The most important result of this study was that minibrains grown from stem cells from the teeth of children with autism showed fewer neural connections, whereas minibrains developed from children with Williams syndrome had an abnormally high number. When the cells came from the teeth of control children, without any of these syndromes, the minibrains showed a number of connections between the two ends.

ASD derived neurons formed fewer excitatory synapses and matured into defective neuronal networks with less bursting. Importantly, all ASD patients showed improved network strength after treatment with insulin growth factor 1 (IGF-1) (a drug that is currently in clinical trial for ASD), but the levels of improvement were unique to the patients, revealing a potential novel assay to prescreen patients for future clinical trials. Muotri has found that IGF1 can prompt minibrains derived from cells from children with Rett syndrome to make extra neural connections, a result that is being explored by other research groups into clinical trials in Rett syndrome.

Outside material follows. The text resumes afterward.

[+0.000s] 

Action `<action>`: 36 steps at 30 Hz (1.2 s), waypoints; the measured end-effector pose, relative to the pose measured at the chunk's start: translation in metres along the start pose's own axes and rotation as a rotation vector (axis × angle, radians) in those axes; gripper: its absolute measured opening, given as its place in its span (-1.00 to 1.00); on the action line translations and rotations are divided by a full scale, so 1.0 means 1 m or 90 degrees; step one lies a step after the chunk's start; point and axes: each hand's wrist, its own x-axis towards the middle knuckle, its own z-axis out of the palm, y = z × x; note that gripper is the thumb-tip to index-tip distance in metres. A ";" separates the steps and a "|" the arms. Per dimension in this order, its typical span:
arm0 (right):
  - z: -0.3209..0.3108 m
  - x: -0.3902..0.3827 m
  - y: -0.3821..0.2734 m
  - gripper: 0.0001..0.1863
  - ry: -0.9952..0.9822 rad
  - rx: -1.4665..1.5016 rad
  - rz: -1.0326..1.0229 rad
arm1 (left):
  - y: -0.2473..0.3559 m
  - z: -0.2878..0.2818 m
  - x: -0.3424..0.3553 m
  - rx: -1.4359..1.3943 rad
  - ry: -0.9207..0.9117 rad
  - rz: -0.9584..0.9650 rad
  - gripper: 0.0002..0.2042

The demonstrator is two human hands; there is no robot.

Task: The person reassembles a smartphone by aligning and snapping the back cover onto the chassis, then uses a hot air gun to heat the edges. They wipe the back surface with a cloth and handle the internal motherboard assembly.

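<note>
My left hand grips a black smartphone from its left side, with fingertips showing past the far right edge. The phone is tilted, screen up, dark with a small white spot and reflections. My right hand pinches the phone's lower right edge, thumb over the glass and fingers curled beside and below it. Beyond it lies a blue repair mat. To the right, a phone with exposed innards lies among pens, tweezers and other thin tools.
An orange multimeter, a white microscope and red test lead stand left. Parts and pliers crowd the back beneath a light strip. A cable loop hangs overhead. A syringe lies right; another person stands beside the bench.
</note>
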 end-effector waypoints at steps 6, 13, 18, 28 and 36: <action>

The research team found that brain neurons from children with Williams syndrome showed many connections between the layers where neurons were organized whereas in the case of children with autism the connectivity pattern was much poorer, with a much more immature aspect. Muotri’s team then studied the brains donated by people with these disorders and postmortem analysis found a similar organizational model. The results of other research groups that also work with minibrains suggest that the brains of people with autism have an excessive number of inhibitory neurons, gabaergic cells that slow or diminish neuronal activity through the brain. The Muotri team found that neuronal progenitor cells derived from a cohort of iPSCs displayed increased proliferation and abnormal differentiation, consistent with the hypothesis about the origin of ASD. Their data support the hypothesis that proliferation of neural progenitor cells is tightly regulated during mammalian brain development and that abnormalities of proliferation can lead to the long-lasting differentiation abnormalities and defects seen in ASD.


  1. Marchetto MC, Belinson H, Tian Y, Freitas BC, Fu C, Vadodaria KC, Beltrao-Braga PC, Trujillo CA, Mendes APD, Padmanabhan K, Nunez Y, Ou J, Ghosh H, Wright R, Brennand KJ, Pierce K, Eichenfield L, Pramparo T, Eyler LT, Barnes CC, Courchesne E, Geschwind DH, Gage FH, Wynshaw-Boris A, Muotri AR (2017) Altered proliferation and networks in neural cells derived from idiopathic autistic individuals. Molecular Psychiatry 22: 820-835
  2. Coghlan A (2017) Mini-brains made from teeth help reveal what makes us sociable. New Scientist January 10.
  3. Chailangkarn T, Trujillo CA, Freitas BC, Hrvoj-Mihic B, Herai RH, Yu DX, Brown TT, Marchetto MC, Bardy C, McHenry L, Stefanacci L, Järvinen A, Searcy YM, DeWitt M, Wong W, Lai P, Ard MC, Hanson KL, Romero S, Jacobs B, Dale AM, Dai L, Korenberg JR, Gage FH, Bellugi U, Halgren E, Semendeferi K, Muotri AR (2016) A human neurodevelopmental model for Williams syndrome. Nature 536(7616): 338-343.